Lucky Hank, for which Russo serves as an executive producer, is quite aware of this, and has made some deft updates to the novel in response. He’s thawing out in 2023, and he’s suffering from freezer burn. It’s as if the protagonist of Russo’s novel has been frozen for decades and transported across genres and years onto our screen, and finds that the times have changed, though he has not. During this moment of stark political partisanship, university campuses and classrooms are ideal stages on which to dramatize the collision of old and new mores.

white male mediocrity book

But in Lucky Hank, Odenkirk’s character is depicted as a dinosaur-a sympathetic dinosaur, perhaps, but a fossil nonetheless.Ī lot has happened in American culture and its microcosm, the college campus, in the quarter century since Straight Man was published.

white male mediocrity book

In the novel, William Henry Devereaux is portrayed as a no-nonsense buttress against academic silliness and bureaucratic malfeasance.
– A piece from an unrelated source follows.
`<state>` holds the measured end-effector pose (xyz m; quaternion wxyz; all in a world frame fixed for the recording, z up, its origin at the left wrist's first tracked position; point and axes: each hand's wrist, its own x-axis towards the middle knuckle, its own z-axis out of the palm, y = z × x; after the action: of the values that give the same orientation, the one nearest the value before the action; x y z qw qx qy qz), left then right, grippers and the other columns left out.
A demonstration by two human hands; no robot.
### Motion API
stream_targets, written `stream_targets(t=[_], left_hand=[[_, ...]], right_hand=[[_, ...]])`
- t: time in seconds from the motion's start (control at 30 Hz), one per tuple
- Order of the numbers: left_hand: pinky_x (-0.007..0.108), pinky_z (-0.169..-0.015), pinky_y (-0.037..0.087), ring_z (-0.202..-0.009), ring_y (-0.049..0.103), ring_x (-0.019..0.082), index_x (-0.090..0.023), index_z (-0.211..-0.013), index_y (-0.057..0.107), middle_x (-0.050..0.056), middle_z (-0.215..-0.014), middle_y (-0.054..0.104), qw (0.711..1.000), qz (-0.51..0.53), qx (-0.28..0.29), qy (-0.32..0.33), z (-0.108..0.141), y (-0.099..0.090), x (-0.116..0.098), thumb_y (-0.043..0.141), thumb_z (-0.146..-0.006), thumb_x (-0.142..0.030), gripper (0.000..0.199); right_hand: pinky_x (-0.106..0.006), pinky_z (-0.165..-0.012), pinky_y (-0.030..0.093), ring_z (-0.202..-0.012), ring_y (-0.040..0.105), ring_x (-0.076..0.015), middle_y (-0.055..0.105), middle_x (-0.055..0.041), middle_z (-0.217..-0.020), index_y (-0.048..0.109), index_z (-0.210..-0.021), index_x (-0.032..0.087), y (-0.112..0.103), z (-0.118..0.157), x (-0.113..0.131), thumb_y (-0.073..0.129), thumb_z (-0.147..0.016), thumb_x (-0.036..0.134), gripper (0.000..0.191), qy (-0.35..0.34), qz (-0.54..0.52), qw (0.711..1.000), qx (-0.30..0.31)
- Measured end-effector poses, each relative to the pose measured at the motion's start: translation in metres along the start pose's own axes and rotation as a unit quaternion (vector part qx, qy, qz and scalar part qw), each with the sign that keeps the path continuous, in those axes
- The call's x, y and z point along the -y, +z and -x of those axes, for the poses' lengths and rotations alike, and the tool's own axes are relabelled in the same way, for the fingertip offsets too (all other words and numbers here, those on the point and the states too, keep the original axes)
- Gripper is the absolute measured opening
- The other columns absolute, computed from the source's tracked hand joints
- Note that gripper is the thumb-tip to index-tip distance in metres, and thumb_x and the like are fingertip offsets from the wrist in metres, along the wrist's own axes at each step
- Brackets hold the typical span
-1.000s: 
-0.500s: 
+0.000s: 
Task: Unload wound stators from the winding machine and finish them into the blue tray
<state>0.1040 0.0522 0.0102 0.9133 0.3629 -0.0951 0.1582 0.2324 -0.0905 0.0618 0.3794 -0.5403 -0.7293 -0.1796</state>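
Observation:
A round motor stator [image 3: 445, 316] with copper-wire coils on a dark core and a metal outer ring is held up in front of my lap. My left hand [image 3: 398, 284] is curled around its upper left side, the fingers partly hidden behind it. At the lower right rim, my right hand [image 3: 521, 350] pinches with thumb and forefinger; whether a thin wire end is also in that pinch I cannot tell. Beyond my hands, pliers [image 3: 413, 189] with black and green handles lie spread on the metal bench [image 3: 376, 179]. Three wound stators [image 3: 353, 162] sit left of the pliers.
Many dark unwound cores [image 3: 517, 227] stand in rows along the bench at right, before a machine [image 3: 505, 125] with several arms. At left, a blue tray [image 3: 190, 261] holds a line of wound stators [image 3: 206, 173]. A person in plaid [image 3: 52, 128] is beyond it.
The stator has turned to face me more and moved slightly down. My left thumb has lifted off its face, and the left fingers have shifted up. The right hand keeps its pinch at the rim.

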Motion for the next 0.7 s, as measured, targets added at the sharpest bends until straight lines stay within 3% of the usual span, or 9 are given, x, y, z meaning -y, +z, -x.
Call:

white male mediocrity book

He’s a caricature of the lefty professor-a counterpoint to Hank’s old guard. The story ridicules a male colleague of Devereaux’s who reflexively tacks on “or she” whenever a colleague uses “he” as an ungendered pronoun, earning him the nickname “Orshee.” He wears his thinning hair in a ponytail, teaches sitcoms instead of books, and doesn’t permit his students to write essays (they shoot videos instead). The show is adapted from Richard Russo’s 1997 campus-comedy novel, Straight Man, whose protagonist sees himself as a representative of sanity in an academic world consumed by political correctness. (Railton, which Hank mockingly dubs “mediocrity’s capital,” is no Columbia.) Johann Strauss’s Waltz of the Emperor plays over the brief scene at the pond, but if Hank’s an emperor, he’s Napoleon-exiled on Elba and bereft. has just announced his retirement from Columbia University, prompting a midlife crisis in his son. His career has been a disappointment, especially when held up against that of his celebrated father and namesake: The preeminent literary critic of his generation, Hank Sr. If Hank is in any sense “lucky,” he’s unconvinced of the fact. This figure, as we learn over the course of the first episode, is William Henry Devereaux Jr., or “Hank” (played by Bob Odenkirk), the chair of the English department at the fictional Railton College. He stands alone, looking across the campus pond-but mostly, it seems, looking inward. You guessed it: He’s a college professor. In the opening shot of AMC’s series Lucky Hank, the camera approaches from behind and encircles a bearded, middle-aged man wearing a tweed jacket, satchel slung over his right shoulder.